Abstract 396P
Background
mTNBC is a clinically aggressive disease associated with poor prognosis with a median overall survival (OS) after metastasis of 15.5 mo. Despite improved survival from recent first-line (1L) therapy (Cortes et al. NEJM. 2022), most patients have disease progression.

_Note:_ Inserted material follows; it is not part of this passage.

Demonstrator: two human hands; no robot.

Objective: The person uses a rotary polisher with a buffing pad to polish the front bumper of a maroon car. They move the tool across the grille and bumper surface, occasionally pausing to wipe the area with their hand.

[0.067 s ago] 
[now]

This study aims to describe the unmet need in previously untreated patients with mTNBC in the US.
Methods
This retrospective observational analysis used Flatiron Health de-identified electronic health record data. Pts (aged ≥ 18 years) with mTNBC (defined by American Society of Clinical Oncology/College of American Pathologists guidelines: HER2 IHC0, 1, or 2/ISH-negative; ER/PR negative) who initiated 1L treatment (tx) from January 2011 to May 2022 were included. Pts receiving HER2-targeted or hormone tx, or a clinical trial drug were excluded. Real-world (rw)OS and time to next tx or death (TTNTD) were calculated using Kaplan-Meier method.
Results
The study included 1764 pts (Table). Median time from diagnosis to 1L tx was 0.85 mo. Most pts received CT mono- (46.9%) or combination (36.7%) therapy (Table). Of the 1764 pts, 907 (51%) initiated second (2)L tx (33% had died) and 453 (26%) initiated 3L tx (35% had died). Median rwOS (95% CI) was 11.2 mo (10.7-12.0) with a 1- and 2-year survival rate (95% CI) of 47.5% (45.1-49.9) and 23.9% (21.7-26.1), respectively. Median TTNTD (95% CI) for 1Ltx was 4.3 mo (4.1-4.5). Stratified analyses by year of mBC diagnosis, tx type, and other factors will be presented. Table: 396P
Characteristic | Patient population N = 1764 |
Median age, (IQR), years | 60 (51, 70) |
Sex, female, % | 99.7 |
Race, % White Black | 57..4 20.8 |
Eastern Cooperative Oncology Group performance status ≥ 2, % | 12.4 |
De novo mBC, % | 30.2 |
1L treatment, % CT monotherapy Capecitabine Taxanes Other CT monotherapy | 46.9 18.4 16.9 11.6 |
CT combination Carboplatin/gemcitabine Cyclophosphamide/doxorubicin Other CT combination PD-(L)1 inhibitor-based regimen | 36.7 9.8 8.6 18.3 14.6 |
Poly (ADP-ribose) polymerase inhibitor- based regimen | 0.85 |
Conclusions
In this rw study, most pts received CT as 1L therapy. Clinical outcomes were poor, and many pts did not receive tx after 1L due to high attrition rates between lines of therapy. These data confirm the unmet need for more efficacious tx options for pts with mTNBC in the 1L setting.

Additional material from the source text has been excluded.